MATERIAL PROVIDED section start

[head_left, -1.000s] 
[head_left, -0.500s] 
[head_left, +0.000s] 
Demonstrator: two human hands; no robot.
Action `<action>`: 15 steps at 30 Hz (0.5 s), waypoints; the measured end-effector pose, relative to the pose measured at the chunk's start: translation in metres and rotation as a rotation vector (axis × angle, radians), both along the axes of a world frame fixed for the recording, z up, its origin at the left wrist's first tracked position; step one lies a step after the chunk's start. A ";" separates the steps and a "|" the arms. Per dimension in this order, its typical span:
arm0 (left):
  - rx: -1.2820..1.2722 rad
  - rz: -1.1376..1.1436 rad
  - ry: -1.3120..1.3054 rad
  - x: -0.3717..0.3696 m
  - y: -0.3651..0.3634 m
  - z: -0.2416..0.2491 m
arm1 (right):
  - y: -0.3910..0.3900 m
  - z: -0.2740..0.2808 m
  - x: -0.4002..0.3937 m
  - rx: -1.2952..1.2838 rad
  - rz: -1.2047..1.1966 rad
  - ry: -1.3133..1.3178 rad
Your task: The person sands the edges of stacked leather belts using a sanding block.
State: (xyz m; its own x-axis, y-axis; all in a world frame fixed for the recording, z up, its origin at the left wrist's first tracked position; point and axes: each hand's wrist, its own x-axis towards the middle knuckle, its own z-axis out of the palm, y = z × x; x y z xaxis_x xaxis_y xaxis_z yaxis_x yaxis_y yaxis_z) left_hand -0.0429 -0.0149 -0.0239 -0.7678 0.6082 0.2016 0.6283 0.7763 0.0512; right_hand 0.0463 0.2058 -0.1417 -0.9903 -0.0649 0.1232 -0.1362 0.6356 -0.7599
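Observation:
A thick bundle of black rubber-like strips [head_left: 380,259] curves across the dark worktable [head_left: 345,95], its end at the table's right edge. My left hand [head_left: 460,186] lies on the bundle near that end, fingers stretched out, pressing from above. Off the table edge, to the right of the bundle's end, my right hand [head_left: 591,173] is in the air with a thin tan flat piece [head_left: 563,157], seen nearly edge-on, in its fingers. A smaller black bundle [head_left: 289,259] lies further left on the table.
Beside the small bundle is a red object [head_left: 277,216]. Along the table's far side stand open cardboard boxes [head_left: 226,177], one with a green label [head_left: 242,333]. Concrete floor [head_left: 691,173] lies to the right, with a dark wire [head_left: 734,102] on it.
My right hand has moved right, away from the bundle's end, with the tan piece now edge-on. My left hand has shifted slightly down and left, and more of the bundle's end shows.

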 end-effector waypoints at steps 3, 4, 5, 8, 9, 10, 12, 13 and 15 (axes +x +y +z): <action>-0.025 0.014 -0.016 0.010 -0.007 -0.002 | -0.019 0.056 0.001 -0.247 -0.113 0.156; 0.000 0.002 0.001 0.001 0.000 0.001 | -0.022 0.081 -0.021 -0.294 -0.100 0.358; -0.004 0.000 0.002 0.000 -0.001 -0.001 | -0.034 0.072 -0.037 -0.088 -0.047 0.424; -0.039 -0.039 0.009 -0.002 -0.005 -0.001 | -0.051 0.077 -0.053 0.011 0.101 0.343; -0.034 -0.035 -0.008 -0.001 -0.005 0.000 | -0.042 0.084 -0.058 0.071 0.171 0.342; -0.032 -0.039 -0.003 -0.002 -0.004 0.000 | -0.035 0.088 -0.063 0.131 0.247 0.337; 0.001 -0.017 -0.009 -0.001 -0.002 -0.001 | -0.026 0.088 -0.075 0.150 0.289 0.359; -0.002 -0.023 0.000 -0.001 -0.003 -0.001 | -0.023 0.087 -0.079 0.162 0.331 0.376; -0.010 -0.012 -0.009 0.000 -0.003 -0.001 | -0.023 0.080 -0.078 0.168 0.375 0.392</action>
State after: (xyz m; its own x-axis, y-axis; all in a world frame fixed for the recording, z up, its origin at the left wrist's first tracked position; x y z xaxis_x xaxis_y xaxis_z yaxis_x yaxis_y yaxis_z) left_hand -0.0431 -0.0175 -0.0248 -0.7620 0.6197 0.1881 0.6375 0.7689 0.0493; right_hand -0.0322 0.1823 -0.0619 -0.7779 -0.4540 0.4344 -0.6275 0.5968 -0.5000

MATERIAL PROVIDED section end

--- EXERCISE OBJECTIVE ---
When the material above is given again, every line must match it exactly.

--- TASK RESPONSE ---
[head_left, -1.000s] 
[head_left, -0.500s] 
[head_left, +0.000s] 
Demonstrator: two human hands; no robot.
Action `<action>`: 15 steps at 30 Hz (0.5 s), waypoints; the measured end-effector pose, relative to the pose measured at the chunk's start: translation in metres and rotation as a rotation vector (axis × angle, radians), both along the axes of a world frame fixed for the recording, z up, its origin at the left wrist's first tracked position; step one lies a step after the chunk's start. A ";" separates the steps and a "|" the arms. Per dimension in this order, its typical span:
arm0 (left):
  - rx: -1.2820..1.2722 rad
  - rz: -1.1376..1.1436 rad
  - ry: -1.3120..1.3054 rad
  - x: -0.3717..0.3696 m
  - y: -0.3651..0.3634 m
  - z: -0.2416..0.2491 m
arm1 (right):
  - y: -0.3910..0.3900 m
  - z: -0.2740..0.2808 m
  - x: -0.4002..0.3937 m
  - rx: -1.2952..1.2838 rad
  - rz: -1.2047..1.1966 rad
  - ry: -1.3133..1.3178 rad
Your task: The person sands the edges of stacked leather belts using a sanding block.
State: (xyz m; its own x-axis, y-axis; all in a world frame fixed for the recording, z up, its origin at the left wrist's first tracked position; point and axes: each hand's wrist, its own x-axis towards the middle knuckle, its own z-axis out of the palm, y = z × x; x y z xaxis_x xaxis_y xaxis_z yaxis_x yaxis_y yaxis_z) left_hand -0.0429 -0.0149 -0.0239 -0.7678 0.6082 0.2016 0.6283 0.7763 0.0512; right_hand 0.0463 0.2058 -0.1417 -0.9903 -0.0649 0.1232 -0.1362 0.6356 -0.7599
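Observation:
A thick bundle of black rubber-like strips [head_left: 380,259] curves across the dark worktable [head_left: 345,95], its end at the table's right edge. My left hand [head_left: 460,186] lies on the bundle near that end, fingers stretched out, pressing from above. Off the table edge, to the right of the bundle's end, my right hand [head_left: 591,173] is in the air with a thin tan flat piece [head_left: 563,157], seen nearly edge-on, in its fingers. A smaller black bundle [head_left: 289,259] lies further left on the table.
Beside the small bundle is a red object [head_left: 277,216]. Along the table's far side stand open cardboard boxes [head_left: 226,177], one with a green label [head_left: 242,333]. Concrete floor [head_left: 691,173] lies to the right, with a dark wire [head_left: 734,102] on it.
My right hand has moved right, away from the bundle's end, with the tan piece now edge-on. My left hand has shifted slightly down and left, and more of the bundle's end shows.
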
 end-effector waypoints at steps 3, 4, 5, 8, 9, 10, 12, 13 and 15 (axes +x +y +z): <action>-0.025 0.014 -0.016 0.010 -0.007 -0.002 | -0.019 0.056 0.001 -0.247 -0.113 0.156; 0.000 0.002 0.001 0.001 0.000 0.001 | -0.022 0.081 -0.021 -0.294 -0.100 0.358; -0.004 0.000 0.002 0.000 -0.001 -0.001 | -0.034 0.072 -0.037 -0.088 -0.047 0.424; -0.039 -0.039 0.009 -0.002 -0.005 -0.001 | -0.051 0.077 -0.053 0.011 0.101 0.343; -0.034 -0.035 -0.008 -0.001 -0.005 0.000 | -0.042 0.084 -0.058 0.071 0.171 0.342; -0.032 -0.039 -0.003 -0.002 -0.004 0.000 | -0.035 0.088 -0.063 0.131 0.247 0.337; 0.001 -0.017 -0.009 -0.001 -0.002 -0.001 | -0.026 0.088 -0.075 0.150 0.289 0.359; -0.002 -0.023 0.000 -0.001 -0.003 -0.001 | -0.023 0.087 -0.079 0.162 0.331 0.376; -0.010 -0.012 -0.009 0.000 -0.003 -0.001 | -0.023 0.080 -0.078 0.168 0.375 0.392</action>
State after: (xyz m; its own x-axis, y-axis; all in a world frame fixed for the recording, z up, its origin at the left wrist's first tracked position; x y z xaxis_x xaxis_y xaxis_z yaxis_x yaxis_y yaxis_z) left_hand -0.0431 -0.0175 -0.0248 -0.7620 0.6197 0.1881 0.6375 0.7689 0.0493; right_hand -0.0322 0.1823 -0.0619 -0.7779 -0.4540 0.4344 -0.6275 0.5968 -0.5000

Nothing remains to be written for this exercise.